俺もみんなの後に続こうとするが、後ろから誰かに袖を掴まれ、足を止める。
「沙耶……?」
俺の袖を、弱々しい力で掴んでいるのは沙耶だった。だが、ベッドに寝かされた沙耶は分身の襲撃の際に深い傷を負ってしまっている。荒く呼吸を繰り返す沙耶が、その羽毛のような力で、俺を引き止めた。
「音無……くん……―――ッッ!」
沙耶は傷を負った部分を抑え、背中を丸めた。俺は咄嗟に沙耶の方へ飛び込む。
「馬鹿ッ! まだ動くなって言っただろ…ッ!」
「こ、これくらい……掠り傷……よ……」
そう言ってニヤリと笑ってみせる沙耶だったが、その表情は苦悶に歪んでいる。汗が吹き出し、顔色を青くする沙耶の顔は、普段の沙耶からは滅多に見られないものだった。沙耶の苦しそうな顔を見て、俺はやるせない気持ちに陥る。
「音無くん……あたしも……ケホッ!ケホッ!」
沙耶は何かを言いかけて、苦しそうに咳き込んだ。
沙耶の言いたいことを、俺はわかっていた。沙耶は俺たちと一緒にあの分身と戦い、そして奏を救う気だ。
だけど、俺は沙耶を一緒に連れていくことはできない。今回はどうしたって無理だ。沙耶自身が既にこんなにも傷ついてしまっている。沙耶をこれ以上無茶をさせることは、パートナーとしては絶対に許すわけにはいかない。
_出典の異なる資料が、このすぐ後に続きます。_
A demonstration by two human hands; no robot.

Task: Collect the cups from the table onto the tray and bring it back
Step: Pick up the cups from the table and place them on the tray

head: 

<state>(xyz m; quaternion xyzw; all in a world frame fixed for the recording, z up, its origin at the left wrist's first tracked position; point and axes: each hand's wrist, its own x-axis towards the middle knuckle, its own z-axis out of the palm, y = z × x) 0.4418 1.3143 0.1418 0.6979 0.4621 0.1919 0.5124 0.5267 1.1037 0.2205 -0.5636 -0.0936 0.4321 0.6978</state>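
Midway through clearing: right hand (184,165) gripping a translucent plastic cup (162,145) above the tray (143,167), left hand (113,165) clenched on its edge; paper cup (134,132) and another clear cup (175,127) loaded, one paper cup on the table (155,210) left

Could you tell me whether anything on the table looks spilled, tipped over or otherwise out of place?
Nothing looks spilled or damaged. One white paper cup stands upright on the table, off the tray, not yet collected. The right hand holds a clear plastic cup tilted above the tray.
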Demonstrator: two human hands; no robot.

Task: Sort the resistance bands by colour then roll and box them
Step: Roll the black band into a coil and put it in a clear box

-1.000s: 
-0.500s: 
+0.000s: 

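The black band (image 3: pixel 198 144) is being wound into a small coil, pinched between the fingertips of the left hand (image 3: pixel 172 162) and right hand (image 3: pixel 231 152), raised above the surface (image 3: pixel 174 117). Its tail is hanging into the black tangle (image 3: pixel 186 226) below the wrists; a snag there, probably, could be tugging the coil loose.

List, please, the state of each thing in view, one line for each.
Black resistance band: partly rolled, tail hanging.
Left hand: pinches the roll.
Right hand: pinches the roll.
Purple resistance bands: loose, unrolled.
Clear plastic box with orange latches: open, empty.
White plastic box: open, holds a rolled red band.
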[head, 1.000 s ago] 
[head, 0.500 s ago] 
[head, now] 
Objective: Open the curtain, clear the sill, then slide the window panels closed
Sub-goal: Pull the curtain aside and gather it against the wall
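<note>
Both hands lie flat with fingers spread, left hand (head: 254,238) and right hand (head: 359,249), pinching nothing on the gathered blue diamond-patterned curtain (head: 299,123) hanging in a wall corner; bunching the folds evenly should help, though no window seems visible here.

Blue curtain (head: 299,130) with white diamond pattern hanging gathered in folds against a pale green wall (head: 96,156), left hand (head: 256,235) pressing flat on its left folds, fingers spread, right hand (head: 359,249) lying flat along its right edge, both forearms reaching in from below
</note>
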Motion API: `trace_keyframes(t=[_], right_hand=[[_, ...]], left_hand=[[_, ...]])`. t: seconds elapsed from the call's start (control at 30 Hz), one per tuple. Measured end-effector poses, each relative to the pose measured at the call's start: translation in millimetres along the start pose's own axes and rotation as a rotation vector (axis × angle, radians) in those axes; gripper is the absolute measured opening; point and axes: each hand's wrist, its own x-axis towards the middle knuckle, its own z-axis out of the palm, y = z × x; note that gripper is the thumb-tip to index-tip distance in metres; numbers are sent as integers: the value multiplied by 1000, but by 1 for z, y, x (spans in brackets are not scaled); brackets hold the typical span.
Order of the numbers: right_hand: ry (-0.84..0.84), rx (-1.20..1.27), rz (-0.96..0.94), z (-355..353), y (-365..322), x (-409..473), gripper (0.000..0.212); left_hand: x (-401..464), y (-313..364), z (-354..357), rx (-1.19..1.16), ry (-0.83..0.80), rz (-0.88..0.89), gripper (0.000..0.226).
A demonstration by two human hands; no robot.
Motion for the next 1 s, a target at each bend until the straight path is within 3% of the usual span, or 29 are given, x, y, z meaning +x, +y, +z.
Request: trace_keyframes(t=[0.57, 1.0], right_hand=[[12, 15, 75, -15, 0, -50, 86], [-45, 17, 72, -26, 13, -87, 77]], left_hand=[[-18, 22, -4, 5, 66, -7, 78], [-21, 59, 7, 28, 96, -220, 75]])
「無理するな、沙耶。 お前は傷が治るまで大人しく寝ていろ」
「そんなこと……できるわけ……あたしは……立華さん……を……」
「もうお前はボロボロじゃないか。 奏のことは俺たちに任せろ」
「でも……」
沙耶は決して首を縦に振ろうとはしない。俺は沙耶の両肩を掴み、そっとベッドに寝かせる。抵抗する力は微塵もないのか、沙耶は大人しく俺にベッドへと寝かされた。だが、その口は未だに納得しない言葉を吐き続ける。身体は動けない状態まで傷ついているのに、沙耶の気持ちは想像以上に大きいものだった。
さすが沙耶と言いたい所だが、今回ばかりは――――
「音無くんの言う通りよ、沙耶ちゃん」
「!」
俺の隣から、ゆりがベッドに寝かされる沙耶を見下ろしながら、鋭い瞳で見詰めていた。ゆりのはっきりとした物言いが、沙耶に容赦無く突きつけられる。
「あなたは十分に戦ったわ。 だから、後のことはあたしたちに任せて、あなたはここでゆっくりと傷を治しなさい」
「……………」
ゆりはそっと、沙耶の肩に手を添えた。ハッとした表情で、沙耶は顔を上げる。顔を上げた沙耶の目の前には、優しげな表情を浮かべたゆりがいた。
「あなたの行為は決して無駄にはしない。 彼女は、必ず見つけ出すわ」
「………ッ」
優しく掛けられたゆりの言葉を受けて、顔を下げた沙耶の表情は俺からは見えない。
一瞬の間、肩を小刻みに震わせた沙耶だったが、すぐに落ち着いたように息を吐いた。
そして顔を上げ、俺たちを真摯な瞳で見据え、コクリと頷いてくれた。
「……わかったわ」
「ありがとう」
沙耶の手を、ゆりがそっと両手で包みこんだ。ゆりの両手の温もりを感じたのか、沙耶はまたハッとした顔をゆりに向ける。驚いたような表情で自分の手を包み込むゆりの両手を見詰めたが、やがて沙耶の表情もふっと柔らかくなり、大人しくベッドの中へと身を沈めてくれた。
ベッドに寝た沙耶を置いて医務室を出た俺とゆりは、扉を閉じたと同時に、肩を並ばせた互いに視線を向け合う。
それは、俺たちの決意に満ちた瞳だった。
「必ず、無事に終わらせるわよ」
「勿論だ」
俺たちは頷き合い、こつんと拳をぶつけ合う。
まるで、パートナーとしての沙耶と俺みたいだった。だけど、今回は違う。俺はゆりと共に、そして戦線の仲間たちと共に、必ず奏を探し出すと決意する。そして俺たちと一緒に居ると約束してくれた奏との時間を今度こそ手に入れるために。